Nouvelle histoire de la Révolution, Annie Jourdan, par Gilles Banderier
Nouvelle histoire de la Révolution, Annie Jourdan, Flammarion, coll. Au fil de l’Histoire, février 2018, 658 pages, 25 €
Innombrables sont les histoires de la Révolution française, du petit livre de quelques dizaines de pages au luxueux volume illustré et légèrement ostentatoire (ce que les Anglo-Saxons appellent un coffee-table book), sans parler des périodiques spéciaux. Ceux qui ont connu l’année 1989 se souviennent de la frénésie éditoriale qui avait sévi, lorsqu’il ne se passait pas une semaine, pas une journée même, sans que parût un ouvrage consacré à cet événement vieux de deux siècles. L’effet de saturation aidant, l’activité s’est ensuite calmée, ce qui n’implique pas que les historiens aient cessé de travailler. Annie Jourdan propose une Nouvelle histoire de la Révolution, dont la première de couverture s’orne d’une sorte de motto : « Rien n’est définitivement écrit. En histoire, plus qu’ailleurs » (le procédé paraît s’inspirer des affiches de films).
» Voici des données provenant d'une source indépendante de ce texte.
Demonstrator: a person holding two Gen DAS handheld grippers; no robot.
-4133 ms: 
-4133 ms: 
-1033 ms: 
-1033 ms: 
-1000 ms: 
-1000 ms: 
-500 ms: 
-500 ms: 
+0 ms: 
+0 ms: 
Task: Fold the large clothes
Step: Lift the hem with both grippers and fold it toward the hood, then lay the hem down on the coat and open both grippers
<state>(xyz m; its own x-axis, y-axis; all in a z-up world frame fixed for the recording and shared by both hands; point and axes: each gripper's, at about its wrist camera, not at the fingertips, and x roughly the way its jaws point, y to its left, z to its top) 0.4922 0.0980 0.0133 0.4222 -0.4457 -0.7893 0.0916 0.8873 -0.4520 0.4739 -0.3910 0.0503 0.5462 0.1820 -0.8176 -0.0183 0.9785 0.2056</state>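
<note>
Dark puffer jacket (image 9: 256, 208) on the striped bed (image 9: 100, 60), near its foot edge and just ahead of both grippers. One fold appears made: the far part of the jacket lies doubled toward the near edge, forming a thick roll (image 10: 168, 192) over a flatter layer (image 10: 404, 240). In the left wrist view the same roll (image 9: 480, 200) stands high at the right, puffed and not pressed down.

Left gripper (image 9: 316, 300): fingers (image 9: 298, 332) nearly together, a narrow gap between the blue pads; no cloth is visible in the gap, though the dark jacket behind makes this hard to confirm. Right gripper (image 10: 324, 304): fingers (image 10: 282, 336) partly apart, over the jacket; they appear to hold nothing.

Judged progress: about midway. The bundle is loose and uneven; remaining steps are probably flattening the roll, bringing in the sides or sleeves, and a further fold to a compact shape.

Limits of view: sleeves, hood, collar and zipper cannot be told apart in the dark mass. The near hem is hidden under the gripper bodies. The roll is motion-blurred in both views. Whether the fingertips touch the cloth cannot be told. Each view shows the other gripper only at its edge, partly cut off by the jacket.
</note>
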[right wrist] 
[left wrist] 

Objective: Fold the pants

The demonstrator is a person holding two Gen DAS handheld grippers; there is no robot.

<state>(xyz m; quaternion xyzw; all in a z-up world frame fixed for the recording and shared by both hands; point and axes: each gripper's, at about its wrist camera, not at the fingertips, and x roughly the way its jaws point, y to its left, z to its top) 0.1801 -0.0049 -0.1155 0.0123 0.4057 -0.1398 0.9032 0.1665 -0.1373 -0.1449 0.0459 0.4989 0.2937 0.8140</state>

Ce qui tire l’œil et pique la curiosité, c’est bien entendu l’épithète nouvelle. En quoi cette histoire est-elle nouvelle ? On observera d’abord qu’elle est éminemment orientée au point de vue politique et ne s’en cache pas (dès la page 16, Annie Jourdan note que « nous-mêmes, nous [qui ça, « nous » ?] sous-estimons l’opposition réactionnaire ou conservatrice aux avancées sociales, culturelles et politiques » qui s’est cristallisée lors des grandes manifestations contre l’union homosexuelle).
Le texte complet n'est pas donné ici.